Wednesday, March 28, 2012

JUSTICE DEPARTMENT DEMANDS HUMANA INC., DIVEST SOME HOLDINGS TO PRESERVE HEALTH INSURANCE COMPANY COMPETITION


The following excerpt is from the Department of Justice website:
Tuesday, March 27, 2012
Justice Department Requires Divestitures in Humana Inc.'s Acquisition of Arcadian Management Services Inc. Divestitures and Additional Relief in Arizona, Arkansas, Louisiana, Oklahoma and Texas Preserve Competition for Medicare Advantage Plans Sold to Medicare Beneficiaries

WASHINGTON — The Department of Justice today announced that it will require Humana Inc. and Arcadian Management Services Inc. to divest assets relating to Arcadian’s Medicare Advantage business in parts of five states in order for Humana to proceed with its acquisition of Arcadian.  The department is requiring divestitures of health plans in 51 counties and parishes in Arizona, Arkansas, Louisiana, Oklahoma and Texas.  The department said that the transaction, as originally proposed, would likely have resulted in higher prices, fewer choices and lower quality Medicare Advantage plans purchased by Medicare beneficiaries.

The department’s Antitrust Division filed a civil lawsuit today in the U.S. District Court in Washington, D.C., to block the proposed acquisition.  At the same time, the department filed a proposed settlement that, if approved by the court, would resolve the lawsuit and the department’s competitive concerns.

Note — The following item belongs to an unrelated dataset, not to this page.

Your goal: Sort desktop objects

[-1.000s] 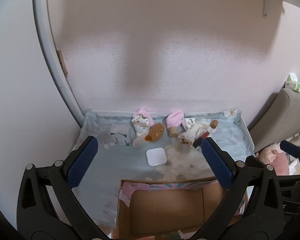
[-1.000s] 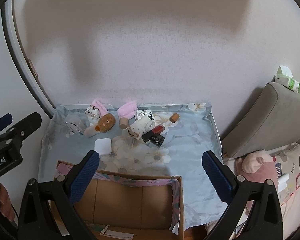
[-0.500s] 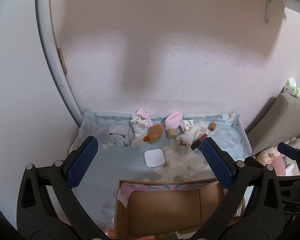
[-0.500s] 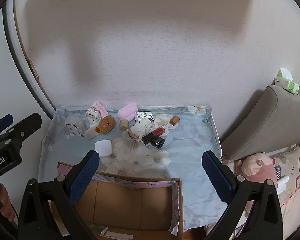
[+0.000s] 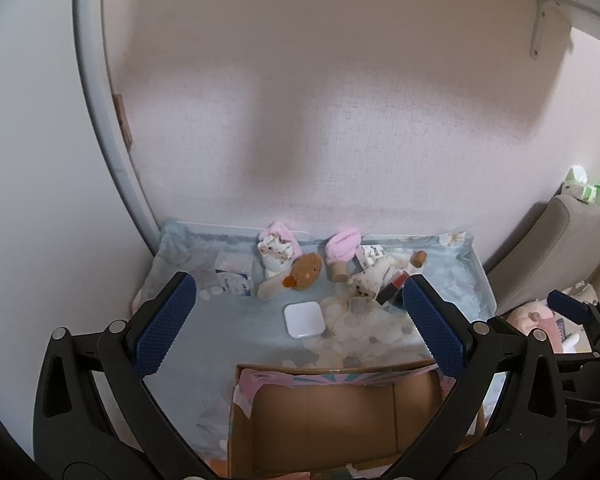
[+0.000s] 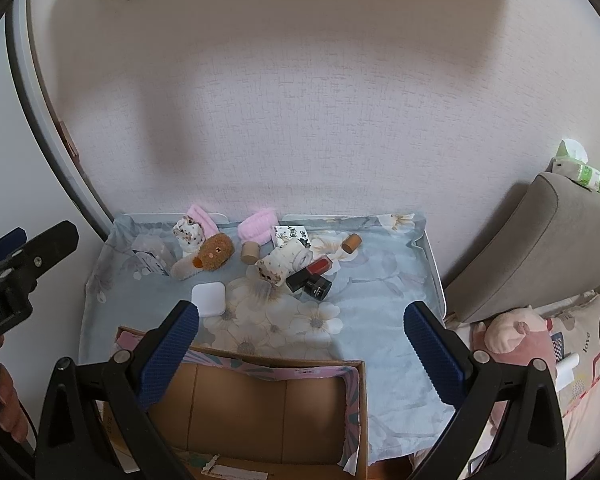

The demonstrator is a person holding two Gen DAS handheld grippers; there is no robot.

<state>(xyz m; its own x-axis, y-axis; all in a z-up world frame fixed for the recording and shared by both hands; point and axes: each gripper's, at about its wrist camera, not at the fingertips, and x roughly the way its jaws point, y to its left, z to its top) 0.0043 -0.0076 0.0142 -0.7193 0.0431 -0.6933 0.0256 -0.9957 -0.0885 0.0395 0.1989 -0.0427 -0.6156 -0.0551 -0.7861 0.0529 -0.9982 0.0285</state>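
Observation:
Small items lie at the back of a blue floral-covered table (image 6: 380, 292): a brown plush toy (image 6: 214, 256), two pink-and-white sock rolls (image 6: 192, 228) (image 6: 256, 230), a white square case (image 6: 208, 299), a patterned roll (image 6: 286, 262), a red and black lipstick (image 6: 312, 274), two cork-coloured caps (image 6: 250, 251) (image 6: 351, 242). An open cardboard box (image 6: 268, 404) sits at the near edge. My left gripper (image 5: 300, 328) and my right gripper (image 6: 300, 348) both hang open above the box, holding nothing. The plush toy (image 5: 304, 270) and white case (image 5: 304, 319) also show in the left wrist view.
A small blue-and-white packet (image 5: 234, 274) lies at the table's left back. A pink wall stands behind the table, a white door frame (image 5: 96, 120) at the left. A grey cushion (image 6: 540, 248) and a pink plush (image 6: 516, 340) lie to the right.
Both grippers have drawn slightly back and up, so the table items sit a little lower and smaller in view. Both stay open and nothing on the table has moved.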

“Protecting competition in health care has been and continues to be a top priority of the Antitrust Division,” said Acting Assistant Attorney General Sharis A. Pozen in charge of the Department of Justice’s Antitrust Division. “These divestitures preserve competition so that Medicare beneficiaries, primarily senior citizens, in Arizona, Arkansas, Louisiana, Oklahoma and Texas, benefit from lower prices, better quality services and more innovative products for their health care needs.”

Individuals eligible for Medicare, primarily senior citizens, may elect to enroll in a privately provided Medicare Advantage plan instead of traditional Medicare.  In establishing the Medicare Advantage program, Congress intended that vigorous competition among private Medicare Advantage insurers would lead insurers to offer seniors a rich set of affordable benefits, provide a wide array of health-insurance choices, and be responsive to the demands of seniors.  Approximately 71,000 people are enrolled in Medicare Advantage plans in these 51 counties and parishes, accounting for more than $700 million in annual commerce.

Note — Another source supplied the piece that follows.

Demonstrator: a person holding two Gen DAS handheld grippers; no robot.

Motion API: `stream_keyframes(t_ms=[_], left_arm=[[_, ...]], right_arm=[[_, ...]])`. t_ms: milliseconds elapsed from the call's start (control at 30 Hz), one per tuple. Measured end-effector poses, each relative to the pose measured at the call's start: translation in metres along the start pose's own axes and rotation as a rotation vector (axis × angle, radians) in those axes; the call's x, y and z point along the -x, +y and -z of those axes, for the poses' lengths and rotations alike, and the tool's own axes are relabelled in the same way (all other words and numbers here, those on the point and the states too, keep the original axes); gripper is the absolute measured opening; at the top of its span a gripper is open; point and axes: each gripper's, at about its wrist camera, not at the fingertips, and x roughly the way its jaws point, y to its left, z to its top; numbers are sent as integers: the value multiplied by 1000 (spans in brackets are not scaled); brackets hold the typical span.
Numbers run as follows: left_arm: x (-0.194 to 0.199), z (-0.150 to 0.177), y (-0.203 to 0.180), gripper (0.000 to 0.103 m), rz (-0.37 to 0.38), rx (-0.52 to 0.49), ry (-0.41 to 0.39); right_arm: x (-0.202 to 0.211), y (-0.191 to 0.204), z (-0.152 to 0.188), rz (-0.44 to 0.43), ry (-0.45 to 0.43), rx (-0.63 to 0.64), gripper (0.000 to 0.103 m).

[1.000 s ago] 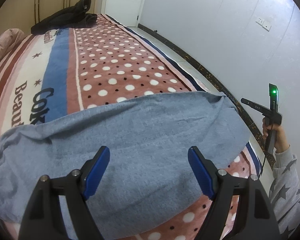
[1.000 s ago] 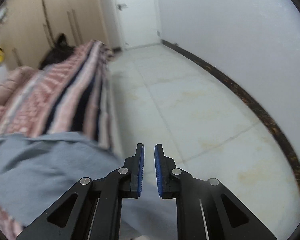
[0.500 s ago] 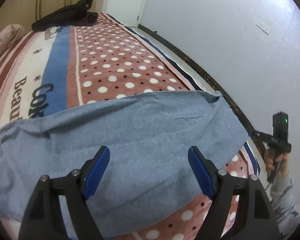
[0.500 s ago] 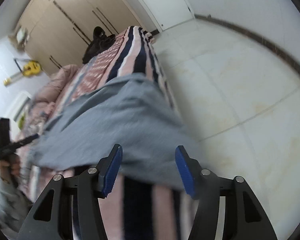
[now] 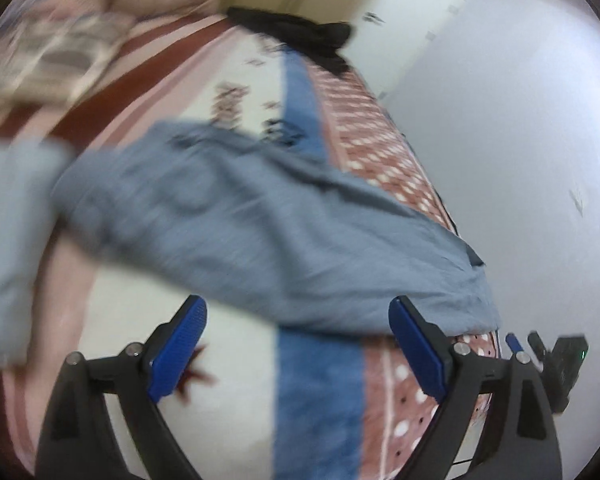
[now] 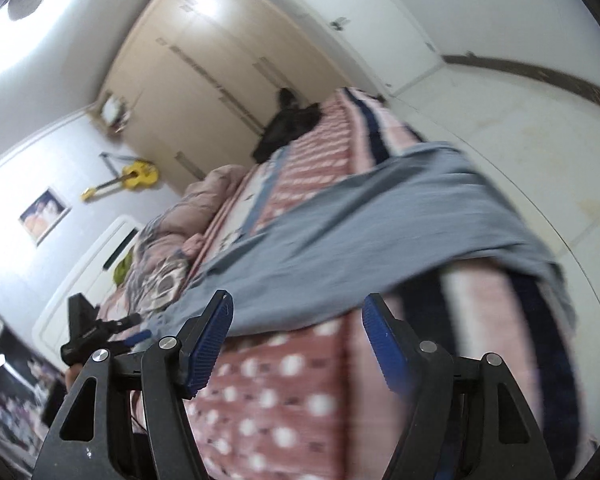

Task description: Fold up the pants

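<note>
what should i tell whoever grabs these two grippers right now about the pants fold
Left gripper: open, holding nothing, over the bedspread just short of the pants.
Right gripper: open, holding nothing, near the bed's side edge, pointed at the pants.
Pants: grey-blue, spread across the bed; one end hangs over the side toward the floor. Both views are motion-blurred, so how many layers lie there is unclear.
Done: pants laid out on the bed, both grippers free.
Left: check the fold state, then probably grip the overhanging end and bring it up over the rest.
</note>
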Motion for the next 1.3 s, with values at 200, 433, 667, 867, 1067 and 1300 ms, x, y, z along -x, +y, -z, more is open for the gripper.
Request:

According to the complaint, the original transaction would have eliminated competition between Humana and Arcadian, two of the few significant sellers of Medicare Advantage plans in 45 of the counties and parishes, allowing Humana to increase prices and reduce the quality of Medicare Advantage plans sold to seniors there .  The original deal would have created a combined company controlling between 40 and 100 percent of the Medicare Advantage health insurance market in these counties and parishes.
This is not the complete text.